A referendum on a statewide ballot affects Mississippi’s constitution and Amendment 26, if it passes, would change the state constitution to declare the fetus a “person.” That is important because the definition of “person” was crucial in Roe vs. Wade, where Justice Henry Blackmun wrote in 1973:
If the suggestion of personhood is established, the appellant’s case (to legalize abortion), of course, collapses for the fetus’s right to life would then be guaranteed specifically by the Amendment.

The amendment Blackmun was referring to is the 14th Amendment in the U.S. Constitution, which was used in cases Dred Scott vs. Sanford to define citizenship, and to declare equal protection of all persons in Brown vs. Board of Education.

If you’re slow to remember high school history, Dred Scott and Brown were both landmark civil rights cases.

Justice Blackmun’s words are probably still ringing in the ears of abortion opponents, who believe a baby in the womb deserves the same protection under the U.S. Constitution as a black child trying to attend public school.

That seems to be the plan: Mississippi voters approve an amendment declaring a fetus a person, thus setting up a court fight that will work its way up to the U.S. Supreme Court. That is why some pro-life groups are not backing Initiative 26, because they fear the current court may do worse than Roe vs. Wade.

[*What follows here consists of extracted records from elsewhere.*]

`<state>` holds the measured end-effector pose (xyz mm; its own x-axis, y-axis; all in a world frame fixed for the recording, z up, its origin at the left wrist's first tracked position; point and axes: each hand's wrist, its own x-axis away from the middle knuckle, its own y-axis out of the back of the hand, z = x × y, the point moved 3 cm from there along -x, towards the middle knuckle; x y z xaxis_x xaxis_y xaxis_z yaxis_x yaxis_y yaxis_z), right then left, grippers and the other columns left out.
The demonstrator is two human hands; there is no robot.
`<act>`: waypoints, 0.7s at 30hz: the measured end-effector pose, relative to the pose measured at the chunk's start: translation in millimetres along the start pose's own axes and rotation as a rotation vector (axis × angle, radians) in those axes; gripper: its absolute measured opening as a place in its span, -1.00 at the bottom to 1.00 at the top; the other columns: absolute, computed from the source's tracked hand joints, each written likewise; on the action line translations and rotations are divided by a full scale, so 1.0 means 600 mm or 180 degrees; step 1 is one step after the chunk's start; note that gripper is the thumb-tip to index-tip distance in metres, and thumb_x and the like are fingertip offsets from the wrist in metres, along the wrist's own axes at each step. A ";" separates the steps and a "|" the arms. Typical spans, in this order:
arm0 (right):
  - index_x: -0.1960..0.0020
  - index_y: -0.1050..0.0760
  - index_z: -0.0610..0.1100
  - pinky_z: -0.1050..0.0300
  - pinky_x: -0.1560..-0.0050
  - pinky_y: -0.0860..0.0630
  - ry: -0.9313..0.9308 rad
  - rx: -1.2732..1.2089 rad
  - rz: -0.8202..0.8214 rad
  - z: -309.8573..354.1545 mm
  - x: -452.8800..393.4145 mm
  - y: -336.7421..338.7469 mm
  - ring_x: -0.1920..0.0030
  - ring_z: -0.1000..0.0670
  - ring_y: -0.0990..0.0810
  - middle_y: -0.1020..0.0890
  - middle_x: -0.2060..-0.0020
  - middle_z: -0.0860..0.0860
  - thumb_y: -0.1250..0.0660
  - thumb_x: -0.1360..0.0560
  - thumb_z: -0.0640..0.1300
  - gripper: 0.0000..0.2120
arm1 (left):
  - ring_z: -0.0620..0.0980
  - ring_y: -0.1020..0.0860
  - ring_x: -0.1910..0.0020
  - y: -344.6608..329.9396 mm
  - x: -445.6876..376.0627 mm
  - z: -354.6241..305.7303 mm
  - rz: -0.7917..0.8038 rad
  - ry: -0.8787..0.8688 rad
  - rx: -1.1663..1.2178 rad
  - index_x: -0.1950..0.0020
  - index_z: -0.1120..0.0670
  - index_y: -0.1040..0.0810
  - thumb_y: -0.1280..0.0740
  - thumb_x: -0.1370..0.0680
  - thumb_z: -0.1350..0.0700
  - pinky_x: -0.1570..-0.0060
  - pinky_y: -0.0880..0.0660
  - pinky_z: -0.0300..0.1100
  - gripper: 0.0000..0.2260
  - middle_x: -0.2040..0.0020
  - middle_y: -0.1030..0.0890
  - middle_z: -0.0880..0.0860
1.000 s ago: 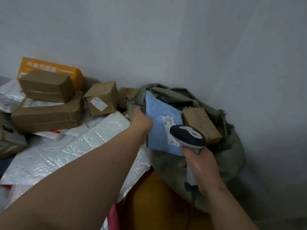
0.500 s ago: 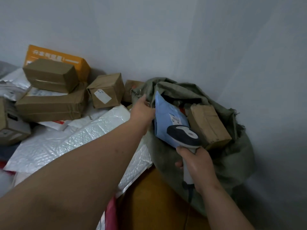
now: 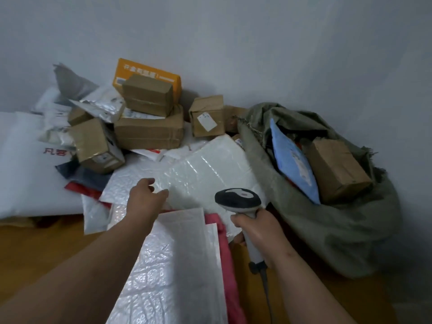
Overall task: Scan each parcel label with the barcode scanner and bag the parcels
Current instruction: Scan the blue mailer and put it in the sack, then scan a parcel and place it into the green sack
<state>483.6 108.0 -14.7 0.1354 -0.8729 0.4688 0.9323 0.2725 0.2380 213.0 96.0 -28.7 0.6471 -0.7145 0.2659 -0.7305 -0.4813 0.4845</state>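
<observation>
A blue mailer [image 3: 293,163] with a white label stands inside the green woven sack [image 3: 327,225] at the right, next to a brown box [image 3: 336,169]. My right hand [image 3: 259,228] grips the handle of the barcode scanner [image 3: 237,199], whose dark head points toward the pile. My left hand [image 3: 146,195] hovers with loosely spread fingers over the big white bubble mailer [image 3: 205,169] and holds nothing. A second white bubble mailer [image 3: 177,265] lies under my left forearm, on top of a pink parcel [image 3: 228,260].
Brown cartons [image 3: 149,132] and an orange box [image 3: 149,76] are stacked against the grey wall. A small labelled carton [image 3: 207,115] sits beside the sack. White and grey poly bags [image 3: 28,160] spread at the left on the wooden floor [image 3: 46,249].
My left hand has let go of the blue mailer, which now stays in the sack, and has drawn back left over the white bubble mailer. The scanner pulled back from the sack too.
</observation>
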 end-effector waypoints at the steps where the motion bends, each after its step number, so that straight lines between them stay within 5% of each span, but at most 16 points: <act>1: 0.05 -0.64 -0.07 0.21 0.36 -0.53 -0.0050 0.0036 0.0051 -0.008 0.006 -0.022 0.36 0.06 -0.69 -0.70 0.35 0.02 -0.46 -0.41 -0.06 -0.85 | 0.17 -0.53 -0.19 0.022 0.005 0.027 -0.0017 0.0080 -0.0133 -0.44 0.07 -0.42 -0.47 -0.50 0.09 -0.16 -0.51 0.06 -0.48 -0.32 -0.51 0.16; 9: 0.05 -0.53 -0.03 0.02 0.13 -0.67 -0.0467 0.0070 -0.0025 -0.086 0.043 -0.132 0.16 -0.06 -0.74 -0.69 0.12 -0.04 -0.42 -0.47 -0.14 -0.90 | 0.26 -0.47 -0.27 0.118 0.064 0.206 0.0344 0.1018 -0.0454 -0.52 0.16 -0.29 -0.55 -0.43 0.07 -0.25 -0.47 0.13 -0.26 -0.36 -0.45 0.24; 15: -0.02 -0.56 -0.07 -0.16 -0.11 -0.61 -0.0363 0.0281 -0.0152 -0.092 0.065 -0.156 0.00 -0.17 -0.68 -0.69 0.08 -0.11 -0.43 -0.45 -0.10 -0.83 | 0.21 -0.50 -0.16 0.125 0.082 0.244 0.0660 0.1441 -0.0291 -0.34 0.26 -0.42 -0.48 -0.50 0.15 -0.14 -0.51 0.06 -0.53 -0.19 -0.52 0.23; 21: -0.01 -0.54 -0.16 0.16 0.27 -0.43 -0.0308 0.0407 -0.0079 -0.088 0.071 -0.162 0.24 0.01 -0.55 -0.59 0.28 -0.01 -0.41 -0.47 -0.08 -0.81 | 0.29 -0.55 -0.13 0.136 0.075 0.242 0.0526 0.1578 0.0096 -0.31 0.27 -0.47 -0.46 -0.49 0.28 -0.20 -0.51 0.17 -0.59 -0.17 -0.56 0.27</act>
<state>416.3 23.1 -62.6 0.0742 -0.8385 0.5398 0.8838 0.3060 0.3538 150.8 -49.2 -98.3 0.5430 -0.4593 0.7029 -0.8328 -0.4021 0.3805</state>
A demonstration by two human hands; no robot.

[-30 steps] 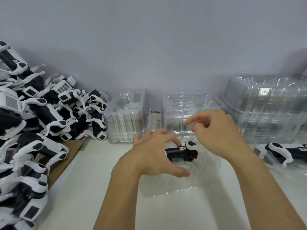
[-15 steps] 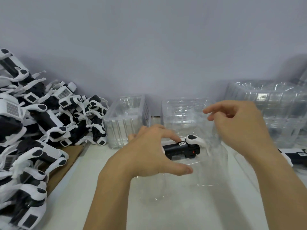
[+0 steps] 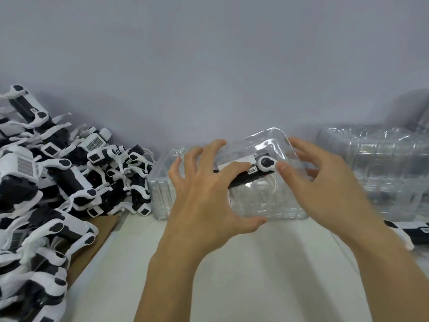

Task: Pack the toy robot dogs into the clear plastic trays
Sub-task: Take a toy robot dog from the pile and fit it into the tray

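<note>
Both hands, left (image 3: 204, 194) and right (image 3: 325, 182), clamp the clear plastic tray (image 3: 267, 145); the black-and-white toy robot dog (image 3: 253, 170) inside is half hidden behind left fingers.

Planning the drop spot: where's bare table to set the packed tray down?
Free: the white table in front, between the forearms. Crowded: dog pile on the left, empty tray stacks along the wall, another dog at the right edge.
</note>
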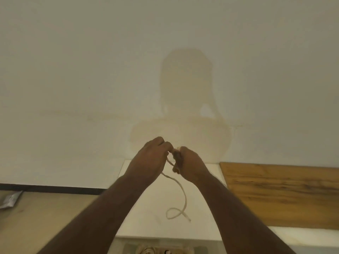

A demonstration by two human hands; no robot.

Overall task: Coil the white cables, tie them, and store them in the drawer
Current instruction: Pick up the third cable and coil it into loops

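Taking the white bench (161, 195) as the landmark: off its left edge a grey packet (10, 198) lies on the tan surface. Above the bench's far edge the left hand (150, 160) has its grip curled shut, pinching the white cable (180, 195) near its upper end. Touching it on the right, the right hand (189, 165) grips closed round a small bundle, probably the coiled part of the cable, though blur hides it. The loose tail hangs down over the bench's middle and curls into a loop. A wooden board (284, 191) lies right of the bench. This looks like the tying step; next, the tail likely needs wrapping round the bundle and pulling snug.
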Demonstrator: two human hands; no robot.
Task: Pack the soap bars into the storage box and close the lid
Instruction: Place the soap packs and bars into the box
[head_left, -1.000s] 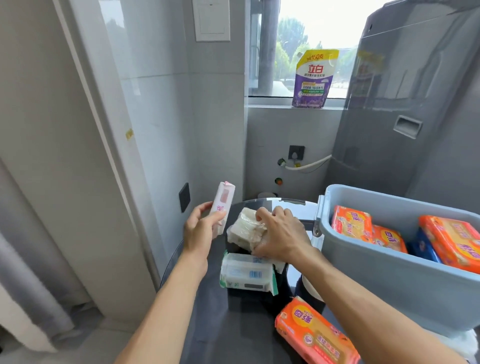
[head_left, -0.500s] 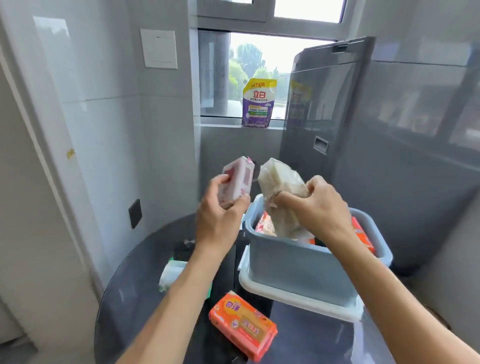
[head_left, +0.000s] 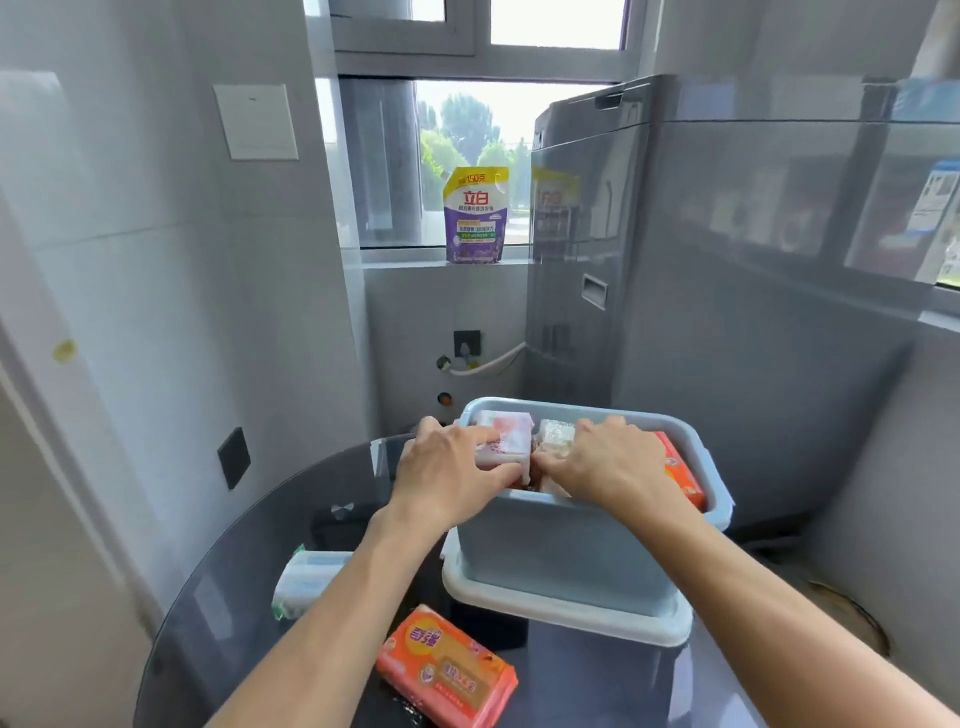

Mississippi is not the first attempt at this. Colorado-based Personhood USA failed to get voters in that state to pass a personhood amendment so the state of Mississippi, where abortion laws are strict and only one abortion clinic operates, seemed to be fertile soil for another attempt.

What do you think Planned Parenthood thinks about that? And what would its leaders do, and what would they claim, in order to stop it?

Mississippi will probably never see Amendment 26 added to our constitution, since passage really only sets up a court fight that will move beyond our state borders. That also means all those claims being made will never materialize, assuming Planned Parenthood is telling the truth, which is doubtful.

The coming court fight also means abortion will still be legal Wednesday, too, so you can still travel to Jackson and take care of those unintended consequences.   

Just try not to think about what you did on the trip back, because it was just an egg and a fertilized egg, or even an embryo or even a fetus — they’re not a person. Right? Right?